If MSNBC tried this stunt to prove that it wasn't like Fox News, will NBC finally admit that Fox News isn't "news" as much as an arm of the GOP? Or will it still regard Fox as "one of us"?
I agree that Fox and MSNBC are fundamentally different from the other networks and CNN. Both are unabashedly partisan, and that's a huge shift. Of course, there are exceptions. For example, that description hardly applies to Shepard Smith's program on Fox.
I think it was wrong for Olbermann to contribute to a guest on his program, because that leads down a slippery slope to checkbook journalism by what is still a pretty major cable network. In other words, what would stop the Rent is Too [Darn] High guy, to take a random example, from telling every news show that he wants a "donation" to his party before he will appear or be interviewed? That being said, once I heard that Joe Scarborough and others on MSNBC routinely give political contributions to candidates they favor, I found the fine ethical line here to be very hard to figure out. I was hoping that at the same time they reinstituted Keith Olbermann, MSNBC would issue new, clear guidelines to cover all its opinionators -- Scarborough, Maddow, Olbermann. Plus, the new and improved guidelines would have become the story instead of having only Olbermann to talk about.
I think you are on to something. There really is a need for guidelines that differentiate between traditional journalists and partisan, opinion-driven hosts.

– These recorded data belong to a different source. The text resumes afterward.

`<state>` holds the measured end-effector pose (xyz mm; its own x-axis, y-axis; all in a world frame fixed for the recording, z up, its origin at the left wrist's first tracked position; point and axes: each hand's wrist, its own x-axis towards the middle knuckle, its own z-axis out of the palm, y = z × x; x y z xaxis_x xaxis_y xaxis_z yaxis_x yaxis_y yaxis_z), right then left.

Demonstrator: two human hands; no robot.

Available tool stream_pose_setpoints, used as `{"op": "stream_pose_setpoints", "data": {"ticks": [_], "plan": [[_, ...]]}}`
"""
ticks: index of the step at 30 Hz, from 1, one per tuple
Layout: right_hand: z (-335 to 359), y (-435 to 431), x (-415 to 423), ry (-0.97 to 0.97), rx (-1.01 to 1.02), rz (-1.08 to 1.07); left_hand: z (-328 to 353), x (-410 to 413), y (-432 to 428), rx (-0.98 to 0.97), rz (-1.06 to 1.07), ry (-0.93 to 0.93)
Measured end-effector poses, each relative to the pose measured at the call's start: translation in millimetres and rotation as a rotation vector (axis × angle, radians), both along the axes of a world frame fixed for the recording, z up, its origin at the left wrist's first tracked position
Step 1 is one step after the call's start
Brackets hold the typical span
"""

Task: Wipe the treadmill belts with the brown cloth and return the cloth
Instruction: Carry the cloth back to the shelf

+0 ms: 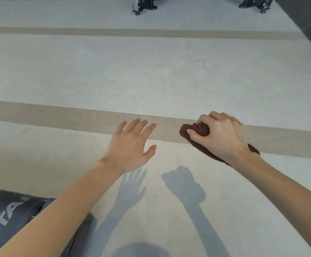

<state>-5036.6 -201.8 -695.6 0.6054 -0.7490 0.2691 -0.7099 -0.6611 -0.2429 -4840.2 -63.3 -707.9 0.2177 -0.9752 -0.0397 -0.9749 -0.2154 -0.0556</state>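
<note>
My right hand (223, 136) grips the bunched brown cloth (199, 129) in the air above the pale floor, at the right of the view. The cloth sticks out to the left of my fingers and trails under my wrist. My left hand (132, 145) hovers beside it with its fingers spread and holds nothing. A dark end of a treadmill (8, 216) with grey lettering shows at the bottom left, partly under my left forearm. No belt surface is plainly in view.
The pale floor (151, 75) carries two tan stripes running across. Black machine feet (143, 6) stand at the top centre and more (256, 4) at the top right. A dark wall (310, 25) runs along the right edge.
</note>
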Motion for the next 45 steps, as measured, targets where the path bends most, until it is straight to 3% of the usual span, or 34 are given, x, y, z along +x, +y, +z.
{"op": "stream_pose_setpoints", "data": {"ticks": [6, 19, 28, 35, 45], "plan": [[100.3, 6.0, -14.9, -0.066, 0.044, -0.096, 101.6, -16.6, -9.1, 0.003, -0.065, 0.079], [383.4, 21.3, -45.2, -0.082, 0.048, -0.129, 392.9, -59.2, 2.6, -0.194, -0.136, 0.160], [565.4, 66.8, -73.4, -0.100, 0.089, -0.124, 558.4, -92.5, 47.7, 0.023, -0.017, 0.166], [613.7, 113.1, -83.6, -0.202, 0.117, -0.194, 627.7, -112.8, 95.6, -0.065, 0.016, 0.190], [643.5, 125.0, -73.9, -0.203, 0.121, -0.079, 657.7, -101.4, 140.0, -0.124, 0.151, 0.165]]}}
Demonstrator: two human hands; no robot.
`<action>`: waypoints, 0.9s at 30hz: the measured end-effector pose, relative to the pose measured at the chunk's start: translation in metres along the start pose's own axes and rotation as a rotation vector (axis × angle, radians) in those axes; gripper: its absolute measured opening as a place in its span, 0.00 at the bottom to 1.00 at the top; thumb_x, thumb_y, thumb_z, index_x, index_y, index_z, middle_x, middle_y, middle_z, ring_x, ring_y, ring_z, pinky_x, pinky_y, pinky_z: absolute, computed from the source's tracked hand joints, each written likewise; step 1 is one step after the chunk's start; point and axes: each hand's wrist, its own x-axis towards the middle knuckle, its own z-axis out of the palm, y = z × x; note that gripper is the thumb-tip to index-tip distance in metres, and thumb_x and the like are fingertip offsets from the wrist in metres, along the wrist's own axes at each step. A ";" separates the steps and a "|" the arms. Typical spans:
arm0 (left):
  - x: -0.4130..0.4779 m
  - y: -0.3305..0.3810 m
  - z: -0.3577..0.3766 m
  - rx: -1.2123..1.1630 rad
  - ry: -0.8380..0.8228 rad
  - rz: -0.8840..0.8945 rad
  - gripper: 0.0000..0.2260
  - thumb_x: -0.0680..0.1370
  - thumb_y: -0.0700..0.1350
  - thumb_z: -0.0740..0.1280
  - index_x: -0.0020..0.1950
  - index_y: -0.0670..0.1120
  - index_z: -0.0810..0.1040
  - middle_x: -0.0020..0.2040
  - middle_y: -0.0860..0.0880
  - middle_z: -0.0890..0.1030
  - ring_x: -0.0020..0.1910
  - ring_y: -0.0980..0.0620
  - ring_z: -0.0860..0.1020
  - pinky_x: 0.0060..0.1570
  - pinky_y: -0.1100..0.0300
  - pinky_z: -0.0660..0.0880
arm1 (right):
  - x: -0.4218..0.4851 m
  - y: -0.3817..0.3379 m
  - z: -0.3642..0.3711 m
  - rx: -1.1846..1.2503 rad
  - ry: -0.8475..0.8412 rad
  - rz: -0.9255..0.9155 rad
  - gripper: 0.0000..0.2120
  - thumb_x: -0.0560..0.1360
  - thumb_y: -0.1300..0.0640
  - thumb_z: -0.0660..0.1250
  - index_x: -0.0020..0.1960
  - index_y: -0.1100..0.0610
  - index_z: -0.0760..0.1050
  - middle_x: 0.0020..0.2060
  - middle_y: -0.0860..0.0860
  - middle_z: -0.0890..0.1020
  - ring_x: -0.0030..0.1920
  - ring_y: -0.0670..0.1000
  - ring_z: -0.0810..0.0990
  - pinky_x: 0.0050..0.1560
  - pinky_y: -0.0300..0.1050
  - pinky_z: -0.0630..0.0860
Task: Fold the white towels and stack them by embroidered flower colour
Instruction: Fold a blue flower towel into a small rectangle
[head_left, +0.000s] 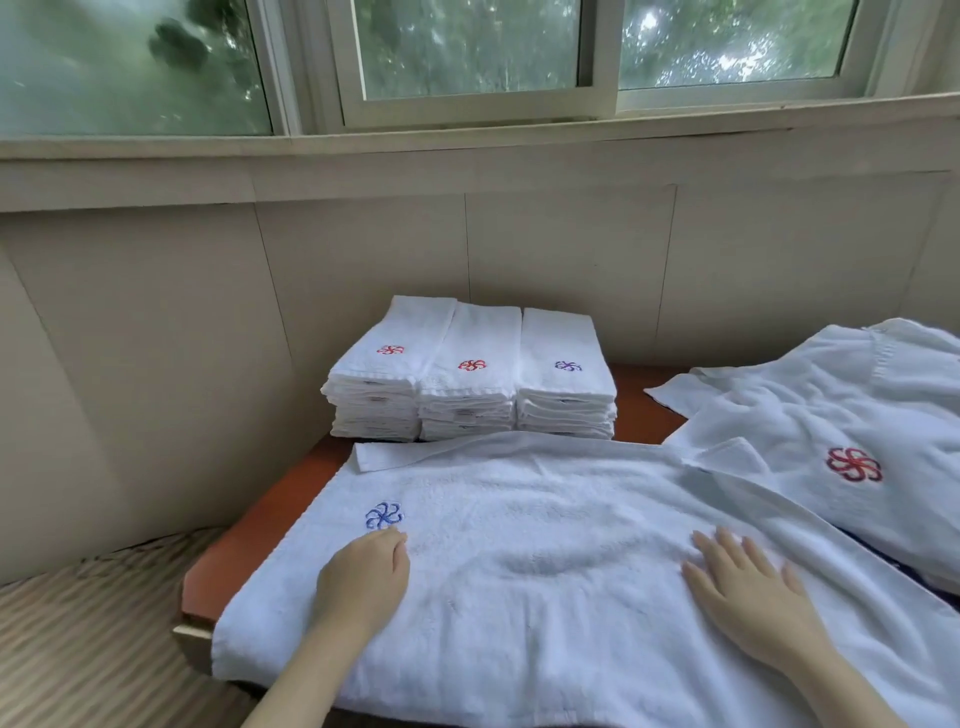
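A white towel (545, 519) with a blue embroidered flower (384, 515) lies spread across the near part of the table. My left hand (366, 571) rests flat on it just below the flower. My right hand (748, 587) lies flat on its right part, fingers straight. At the back stand three stacks of folded towels: two topped by red flowers (389, 349) (471, 365) and one by a blue-purple flower (568, 366). To the right lies a loose heap of unfolded towels (831, 405), the top one showing a red flower (853, 464).
The orange-brown table (270, 514) stands against a beige panelled wall (363, 249) under a window. A striped woven surface (88, 639) lies lower down at the left. The table's left edge sits close to my left hand.
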 end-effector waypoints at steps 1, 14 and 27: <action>0.000 -0.001 -0.002 0.032 0.018 -0.018 0.15 0.81 0.49 0.53 0.59 0.54 0.78 0.58 0.57 0.79 0.54 0.53 0.77 0.49 0.61 0.72 | -0.003 0.001 0.000 0.001 -0.016 -0.004 0.25 0.80 0.38 0.45 0.76 0.41 0.50 0.78 0.44 0.47 0.77 0.49 0.45 0.74 0.54 0.46; 0.113 0.012 0.019 0.040 0.021 -0.138 0.23 0.81 0.56 0.57 0.74 0.53 0.60 0.73 0.52 0.61 0.56 0.47 0.77 0.45 0.58 0.72 | 0.109 -0.102 -0.024 0.102 0.218 -0.067 0.07 0.78 0.61 0.55 0.50 0.57 0.71 0.51 0.53 0.75 0.50 0.56 0.75 0.41 0.45 0.71; 0.150 0.006 0.029 0.073 0.130 -0.290 0.11 0.81 0.44 0.57 0.61 0.49 0.73 0.60 0.45 0.70 0.42 0.45 0.71 0.38 0.59 0.65 | 0.154 -0.088 -0.005 0.179 0.376 0.043 0.15 0.75 0.66 0.57 0.58 0.58 0.74 0.46 0.55 0.69 0.44 0.61 0.74 0.39 0.48 0.67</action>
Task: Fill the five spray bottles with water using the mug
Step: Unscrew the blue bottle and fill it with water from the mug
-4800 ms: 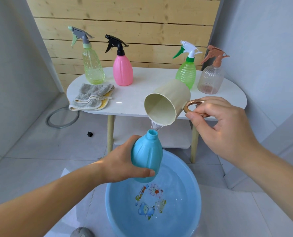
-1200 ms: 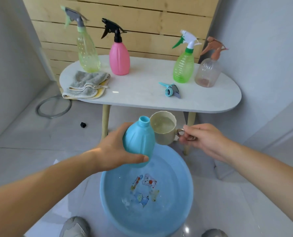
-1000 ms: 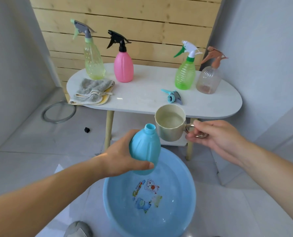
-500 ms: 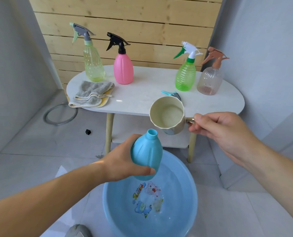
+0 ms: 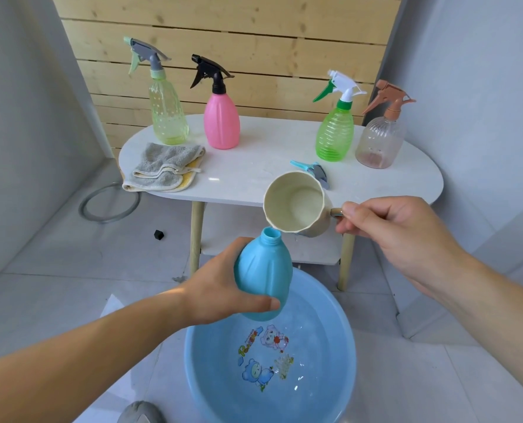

I agree with Brian Williams has a very different job than Keith Olbermann, but MSNBC itself blurs the distinction between the two jobs when they allow Olbermann to anchor election day coverage. You can't host an opinion show in one hour and a news show in another without confusing your roles and, in turn, the public. KO and MSNBC want it both ways, exactly what they accuse Fox News of doing.
You are absolutely right. It is a big mistake for MSNBC to have Olbermann anchor news coverage. It confuses the public, big time.
I heard an interview a few weeks ago where Jon Stewart essentially said that part of the success and brilliance of Fox News (yes, no matter how you feel about what they say they are a successful model) and specifically Roger Ailes is that they give their hosts and celebrities room to push the envelope and them also provide them with cover. They don't flinch at the slightest controversy. Your thoughts?
Yes, Fox honcho Roger Ailes and his boss, Rupert Murdoch, are not big on flinching.
Seriously, who cares if Olbermann gave money to Democrats. MSNBC is competing against Fox News, which basically is a mouthpiece for the Republican party. If you're going to go left with your evening programming, go all the way. Otherwise, you'll destroy your brand image with your loyal viewers.
I agree, which is why the initial decision to punish Olbermann was surprising. It looked like MSNBC wanted to have it both ways and wasn't entirely comfortable with its partisan identity. But the quick cave-in suggests it wasn't really THAT uncomfortable.
If a tree falls at FNC, somebody will hear it...
Yes, Fox has a much larger audience than MSNBC. But MSNBC's audience has grown quite a bit, and it's certainly much more a player than it was before it adopted its current approach. Whether that's a wonderful thing is another question.
They have a rule, he violated it, but the punishment was hardly meaningful. Don't you think the punishment should have been meaninful - either firing or at least 6 months suspension.
Yes, the way MSNBC handled this was laughable. First the moral outrage and the "indefinte" suspension, then the rapid retreat. The larger issue is that the rule involved here doesn't make much sense when applied to someone in Olbermann's position.
Remember, MSNBC, do not contribute to candidates, unlike Fox, which just hires the candidates. How do you view Fox hiring so many, especially Republican, candidiates?
Yes, it certainlyn does. Fox is the full employment act for unsuccessful GOP politicians.